Hari itu, ia pun bersiap untuk bekerja, seperti biasa. Saat ia akan turun dari apartemennya, ia bertemu dengan Takano yang juga akan berangkat bekerja. Sapaan standar pun ia lontarkan, karena tentu saja, ia tak ingin Takano menyindirnya habis-habisan.
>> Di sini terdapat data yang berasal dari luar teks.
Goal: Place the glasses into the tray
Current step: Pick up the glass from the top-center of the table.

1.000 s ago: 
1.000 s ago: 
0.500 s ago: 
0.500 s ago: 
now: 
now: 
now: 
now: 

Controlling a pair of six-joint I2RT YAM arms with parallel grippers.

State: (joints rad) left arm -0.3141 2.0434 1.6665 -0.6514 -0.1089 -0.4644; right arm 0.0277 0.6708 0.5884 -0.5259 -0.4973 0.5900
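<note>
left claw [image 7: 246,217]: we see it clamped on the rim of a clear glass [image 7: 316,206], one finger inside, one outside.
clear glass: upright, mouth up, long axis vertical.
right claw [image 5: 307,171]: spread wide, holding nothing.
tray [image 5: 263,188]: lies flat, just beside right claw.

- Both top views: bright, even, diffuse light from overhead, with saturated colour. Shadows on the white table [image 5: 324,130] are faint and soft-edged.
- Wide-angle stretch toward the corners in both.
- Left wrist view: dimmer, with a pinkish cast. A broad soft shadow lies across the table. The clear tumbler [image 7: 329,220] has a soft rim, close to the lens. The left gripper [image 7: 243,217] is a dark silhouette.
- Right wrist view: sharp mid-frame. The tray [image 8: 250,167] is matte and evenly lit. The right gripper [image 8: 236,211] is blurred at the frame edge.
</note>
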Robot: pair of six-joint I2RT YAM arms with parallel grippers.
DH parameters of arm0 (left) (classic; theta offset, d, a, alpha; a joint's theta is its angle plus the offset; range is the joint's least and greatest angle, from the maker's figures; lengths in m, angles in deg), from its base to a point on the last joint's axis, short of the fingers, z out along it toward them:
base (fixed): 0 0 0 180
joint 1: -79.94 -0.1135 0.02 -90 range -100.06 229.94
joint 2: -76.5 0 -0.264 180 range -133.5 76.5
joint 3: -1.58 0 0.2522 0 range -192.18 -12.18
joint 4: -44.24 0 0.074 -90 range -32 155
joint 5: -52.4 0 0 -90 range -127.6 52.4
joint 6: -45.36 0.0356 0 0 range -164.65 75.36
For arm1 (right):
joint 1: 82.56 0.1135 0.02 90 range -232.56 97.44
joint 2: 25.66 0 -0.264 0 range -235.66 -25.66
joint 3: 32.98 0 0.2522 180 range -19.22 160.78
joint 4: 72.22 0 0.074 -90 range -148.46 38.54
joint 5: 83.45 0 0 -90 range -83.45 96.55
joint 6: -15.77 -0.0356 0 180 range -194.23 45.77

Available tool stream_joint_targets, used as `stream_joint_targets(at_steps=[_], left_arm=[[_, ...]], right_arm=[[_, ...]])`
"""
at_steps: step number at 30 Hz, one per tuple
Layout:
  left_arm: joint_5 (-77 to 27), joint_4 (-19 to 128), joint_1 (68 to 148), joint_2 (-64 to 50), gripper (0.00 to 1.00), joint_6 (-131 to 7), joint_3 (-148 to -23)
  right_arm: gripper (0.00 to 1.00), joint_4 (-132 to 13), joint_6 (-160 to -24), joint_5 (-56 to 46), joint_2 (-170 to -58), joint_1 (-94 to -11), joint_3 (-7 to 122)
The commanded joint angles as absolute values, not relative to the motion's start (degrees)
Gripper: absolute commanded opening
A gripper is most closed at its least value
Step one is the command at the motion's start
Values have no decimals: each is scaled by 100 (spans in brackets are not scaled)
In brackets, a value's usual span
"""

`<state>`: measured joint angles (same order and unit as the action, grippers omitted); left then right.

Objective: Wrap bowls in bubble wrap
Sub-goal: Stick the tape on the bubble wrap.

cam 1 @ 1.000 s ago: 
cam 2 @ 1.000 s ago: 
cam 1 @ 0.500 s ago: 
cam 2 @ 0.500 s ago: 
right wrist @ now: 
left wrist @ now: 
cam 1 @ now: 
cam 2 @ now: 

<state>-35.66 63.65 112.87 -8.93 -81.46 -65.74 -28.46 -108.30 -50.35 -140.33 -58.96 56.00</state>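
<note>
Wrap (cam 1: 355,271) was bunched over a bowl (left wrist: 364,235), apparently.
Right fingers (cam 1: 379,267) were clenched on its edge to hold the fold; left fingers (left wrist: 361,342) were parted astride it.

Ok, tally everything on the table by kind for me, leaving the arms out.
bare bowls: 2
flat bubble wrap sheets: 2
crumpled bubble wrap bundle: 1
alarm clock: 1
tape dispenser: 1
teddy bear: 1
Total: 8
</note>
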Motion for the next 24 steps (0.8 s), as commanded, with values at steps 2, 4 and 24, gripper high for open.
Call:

Siksaan pekerjaan saja sudah cukup, tak perlu lagi menambah siksaan mental dengan sindiran pedas Takano, begitu pikirnya.
Sebenarnya, ia benar-benar tak ingin berhubungan kembali dengan Takano, setelah kejadian yang menimpanya di SMA. Kala itu, ia menyerahkan tubuh dan jiwanya pada Takano, kala itu Saga, yang kemudian dibalas dengan sebuah tawa sinis dari Takano segera selepasnya. Merasa patah hati, ia pun kemudian pergi melanjutkan sekolahnya ke luar negeri dan bekerja di perusahaan ayahnya. Dengan demikian, selesailah kontaknya dengan Takano, begitu pikirnya.
Namun roda nasib manusia memang tak bisa ditebak. Lelah dengan segala rumor yang menimpanya di kantor tersebut, ia pun kemudian melamar kerja di penerbitan tempatnya bekerja sekarang. Tak disangka, ia langsung ditempatkan di bagian penyuntingan shojo manga, dan kepala bagiannya adalah Takano. Ia tentu saja tak menyadarinya, karena Takano telah mengganti nama keluarganya.
Keterkejutannya pun tak habis sampai di sana, karena ternyata apartemen yang disewanya bersebelahan dengan apartemen Takano. Berpindah apartemen bukanlah opsi yang tepat, karena tabungannya sudah terkuras habis untuk biaya sewa dan perpindahan ke apartemennya saat ini. Lagipula, kepindahan memerlukan pengurusan surat-surat dan lain sebagainya, bukan? Nampak tak mungkin untuk melakukannya, karena begitu tiba di apartemennya selepas bekerja, yang ia inginkan hanyalah tidur dan melepas penat.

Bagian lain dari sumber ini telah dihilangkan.